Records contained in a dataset
=== Begin Enclosure ===

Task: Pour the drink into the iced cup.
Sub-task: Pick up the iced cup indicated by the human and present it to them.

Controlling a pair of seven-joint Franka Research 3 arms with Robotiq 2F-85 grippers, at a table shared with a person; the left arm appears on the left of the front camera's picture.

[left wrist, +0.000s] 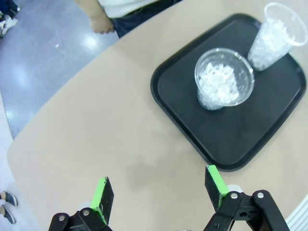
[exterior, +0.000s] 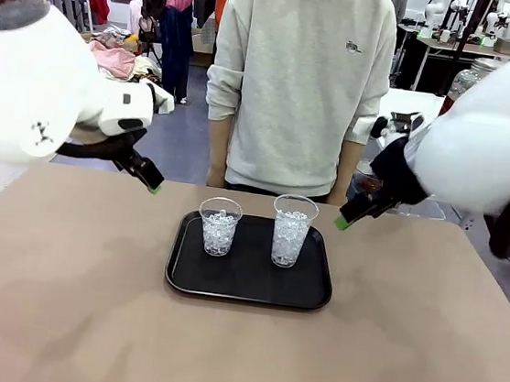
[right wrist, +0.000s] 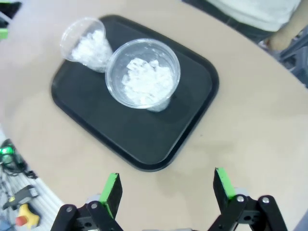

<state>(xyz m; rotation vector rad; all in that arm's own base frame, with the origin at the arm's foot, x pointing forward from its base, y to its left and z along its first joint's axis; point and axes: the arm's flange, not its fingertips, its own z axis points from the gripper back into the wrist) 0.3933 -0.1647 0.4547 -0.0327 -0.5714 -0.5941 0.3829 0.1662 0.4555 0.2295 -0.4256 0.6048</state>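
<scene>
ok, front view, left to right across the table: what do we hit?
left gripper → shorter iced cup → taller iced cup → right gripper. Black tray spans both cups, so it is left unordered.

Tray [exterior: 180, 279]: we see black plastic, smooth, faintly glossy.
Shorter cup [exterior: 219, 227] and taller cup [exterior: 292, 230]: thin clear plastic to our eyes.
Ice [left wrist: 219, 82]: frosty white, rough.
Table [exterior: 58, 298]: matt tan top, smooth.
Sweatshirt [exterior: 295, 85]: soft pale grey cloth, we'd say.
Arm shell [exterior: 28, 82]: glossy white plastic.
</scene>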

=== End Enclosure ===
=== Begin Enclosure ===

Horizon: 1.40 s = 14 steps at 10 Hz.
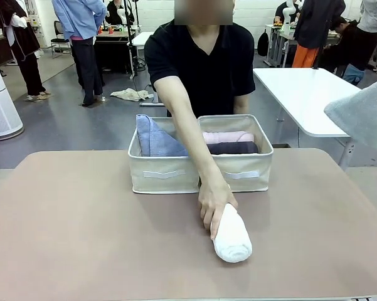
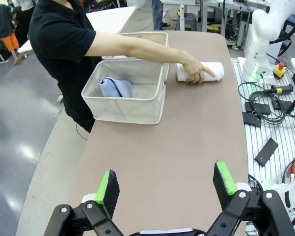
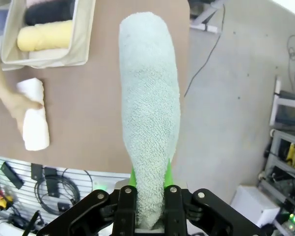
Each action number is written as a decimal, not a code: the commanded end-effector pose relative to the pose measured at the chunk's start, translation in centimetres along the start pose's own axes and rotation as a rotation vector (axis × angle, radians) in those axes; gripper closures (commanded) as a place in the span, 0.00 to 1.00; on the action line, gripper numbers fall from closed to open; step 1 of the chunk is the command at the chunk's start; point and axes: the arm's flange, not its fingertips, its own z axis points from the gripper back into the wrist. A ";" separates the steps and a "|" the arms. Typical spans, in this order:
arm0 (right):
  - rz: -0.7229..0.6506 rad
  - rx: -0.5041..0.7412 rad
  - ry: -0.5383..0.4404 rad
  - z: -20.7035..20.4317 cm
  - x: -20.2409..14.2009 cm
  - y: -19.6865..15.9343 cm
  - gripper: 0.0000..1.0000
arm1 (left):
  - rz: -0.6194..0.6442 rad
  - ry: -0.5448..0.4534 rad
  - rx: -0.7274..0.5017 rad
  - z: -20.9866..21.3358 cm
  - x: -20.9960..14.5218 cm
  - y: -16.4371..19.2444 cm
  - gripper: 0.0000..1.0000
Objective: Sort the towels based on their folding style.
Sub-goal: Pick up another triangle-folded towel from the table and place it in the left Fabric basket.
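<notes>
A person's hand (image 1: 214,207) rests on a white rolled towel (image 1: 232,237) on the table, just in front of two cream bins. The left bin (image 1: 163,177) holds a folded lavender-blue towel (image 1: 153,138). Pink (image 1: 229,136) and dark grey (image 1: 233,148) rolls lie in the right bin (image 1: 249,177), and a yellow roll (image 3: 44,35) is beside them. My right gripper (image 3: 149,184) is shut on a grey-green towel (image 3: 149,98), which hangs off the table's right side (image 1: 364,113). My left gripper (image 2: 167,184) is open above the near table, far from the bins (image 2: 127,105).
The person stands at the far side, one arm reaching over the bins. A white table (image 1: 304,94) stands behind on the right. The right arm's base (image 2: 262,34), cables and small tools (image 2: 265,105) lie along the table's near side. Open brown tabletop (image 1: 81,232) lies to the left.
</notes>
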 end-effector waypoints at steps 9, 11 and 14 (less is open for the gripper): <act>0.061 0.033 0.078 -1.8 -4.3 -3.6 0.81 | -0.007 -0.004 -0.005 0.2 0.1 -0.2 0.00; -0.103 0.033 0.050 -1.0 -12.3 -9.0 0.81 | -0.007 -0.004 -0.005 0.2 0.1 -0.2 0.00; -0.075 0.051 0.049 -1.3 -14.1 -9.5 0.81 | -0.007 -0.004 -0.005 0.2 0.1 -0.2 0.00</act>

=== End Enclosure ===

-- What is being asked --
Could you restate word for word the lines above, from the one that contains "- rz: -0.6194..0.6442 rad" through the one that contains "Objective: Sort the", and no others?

-- Result of this exercise --
  - rz: -0.6194..0.6442 rad
  - ry: -0.5448..0.4534 rad
  - rx: -0.7274..0.5017 rad
  - z: -20.9866..21.3358 cm
  - x: -20.9960..14.5218 cm
  - y: -16.4371..19.2444 cm
  - gripper: 0.0000..1.0000
Objective: Sort the towels based on their folding style.

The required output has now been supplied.